• **WORK INSTRUCTIONS**:
Print each entry exactly, all the way through.

■ ■ ■

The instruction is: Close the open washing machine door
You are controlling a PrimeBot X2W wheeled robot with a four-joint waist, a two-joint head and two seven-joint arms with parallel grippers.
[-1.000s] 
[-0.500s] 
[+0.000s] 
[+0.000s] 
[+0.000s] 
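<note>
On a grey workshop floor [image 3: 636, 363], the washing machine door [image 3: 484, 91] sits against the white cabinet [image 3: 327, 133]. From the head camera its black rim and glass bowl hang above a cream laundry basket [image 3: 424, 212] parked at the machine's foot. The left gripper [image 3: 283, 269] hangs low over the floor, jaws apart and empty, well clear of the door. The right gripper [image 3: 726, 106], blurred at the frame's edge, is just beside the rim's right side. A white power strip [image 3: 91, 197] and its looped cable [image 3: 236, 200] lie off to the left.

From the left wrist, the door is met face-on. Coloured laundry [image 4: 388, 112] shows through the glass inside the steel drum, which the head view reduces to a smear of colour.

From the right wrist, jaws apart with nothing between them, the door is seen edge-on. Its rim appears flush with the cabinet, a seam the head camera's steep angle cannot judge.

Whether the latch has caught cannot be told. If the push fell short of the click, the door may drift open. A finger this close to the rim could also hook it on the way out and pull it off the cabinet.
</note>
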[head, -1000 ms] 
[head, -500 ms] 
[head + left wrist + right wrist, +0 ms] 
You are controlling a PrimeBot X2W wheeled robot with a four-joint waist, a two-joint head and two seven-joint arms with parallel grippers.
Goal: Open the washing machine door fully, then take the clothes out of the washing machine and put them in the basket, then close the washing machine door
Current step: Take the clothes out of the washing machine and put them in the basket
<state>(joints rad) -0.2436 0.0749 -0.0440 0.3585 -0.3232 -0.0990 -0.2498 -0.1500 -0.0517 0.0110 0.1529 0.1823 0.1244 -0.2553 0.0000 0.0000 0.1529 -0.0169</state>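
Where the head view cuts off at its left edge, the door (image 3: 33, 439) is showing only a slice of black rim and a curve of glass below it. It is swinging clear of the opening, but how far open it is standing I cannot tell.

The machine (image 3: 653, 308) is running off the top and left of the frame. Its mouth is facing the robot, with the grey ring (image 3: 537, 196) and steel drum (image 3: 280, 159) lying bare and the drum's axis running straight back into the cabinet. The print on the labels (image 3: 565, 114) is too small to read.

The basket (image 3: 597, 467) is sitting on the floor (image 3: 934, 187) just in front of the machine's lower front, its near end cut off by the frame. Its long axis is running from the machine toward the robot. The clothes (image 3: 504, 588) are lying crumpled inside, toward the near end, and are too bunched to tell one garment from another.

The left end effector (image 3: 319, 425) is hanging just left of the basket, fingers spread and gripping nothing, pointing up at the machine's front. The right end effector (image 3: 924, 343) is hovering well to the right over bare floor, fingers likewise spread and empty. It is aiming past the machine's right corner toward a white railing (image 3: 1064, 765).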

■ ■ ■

• **RESULT OF THE TASK**:
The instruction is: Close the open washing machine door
You are controlling a PrimeBot X2W wheeled robot with a four-joint waist, a two-joint head and two seven-joint arms with parallel grippers.
[-1.000s] 
[-0.500s] 
[+0.000s] 
[+0.000s] 
[+0.000s] 
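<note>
On a grey workshop floor [image 3: 636, 363], the washing machine door [image 3: 484, 91] sits against the white cabinet [image 3: 327, 133]. From the head camera its black rim and glass bowl hang above a cream laundry basket [image 3: 424, 212] parked at the machine's foot. The left gripper [image 3: 283, 269] hangs low over the floor, jaws apart and empty, well clear of the door. The right gripper [image 3: 726, 106], blurred at the frame's edge, is just beside the rim's right side. A white power strip [image 3: 91, 197] and its looped cable [image 3: 236, 200] lie off to the left.

From the left wrist, the door is met face-on. Coloured laundry [image 4: 388, 112] shows through the glass inside the steel drum, which the head view reduces to a smear of colour.

From the right wrist, jaws apart with nothing between them, the door is seen edge-on. Its rim appears flush with the cabinet, a seam the head camera's steep angle cannot judge.

Whether the latch has caught cannot be told. If the push fell short of the click, the door may drift open. A finger this close to the rim could also hook it on the way out and pull it off the cabinet.
</note>
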[head, -1000 ms] 
[head, -500 ms] 
[head + left wrist + right wrist, +0 ms] 
You are controlling a PrimeBot X2W wheeled robot with a four-joint waist, a two-joint head and two seven-joint arms with parallel grippers.
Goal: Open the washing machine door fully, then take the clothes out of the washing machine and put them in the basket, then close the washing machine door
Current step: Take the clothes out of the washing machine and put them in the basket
<state>(joints rad) -0.2436 0.0749 -0.0440 0.3585 -0.3232 -0.0990 -0.2498 -0.1500 -0.0517 0.0110 0.1529 0.1823 0.1244 -0.2553 0.0000 0.0000 0.1529 -0.0169</state>
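Where the head view cuts off at its left edge, the door (image 3: 33, 439) is showing only a slice of black rim and a curve of glass below it. It is swinging clear of the opening, but how far open it is standing I cannot tell.

The machine (image 3: 653, 308) is running off the top and left of the frame. Its mouth is facing the robot, with the grey ring (image 3: 537, 196) and steel drum (image 3: 280, 159) lying bare and the drum's axis running straight back into the cabinet. The print on the labels (image 3: 565, 114) is too small to read.

The basket (image 3: 597, 467) is sitting on the floor (image 3: 934, 187) just in front of the machine's lower front, its near end cut off by the frame. Its long axis is running from the machine toward the robot. The clothes (image 3: 504, 588) are lying crumpled inside, toward the near end, and are too bunched to tell one garment from another.

The left end effector (image 3: 319, 425) is hanging just left of the basket, fingers spread and gripping nothing, pointing up at the machine's front. The right end effector (image 3: 924, 343) is hovering well to the right over bare floor, fingers likewise spread and empty. It is aiming past the machine's right corner toward a white railing (image 3: 1064, 765).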

The exercise is done, with nothing left to add.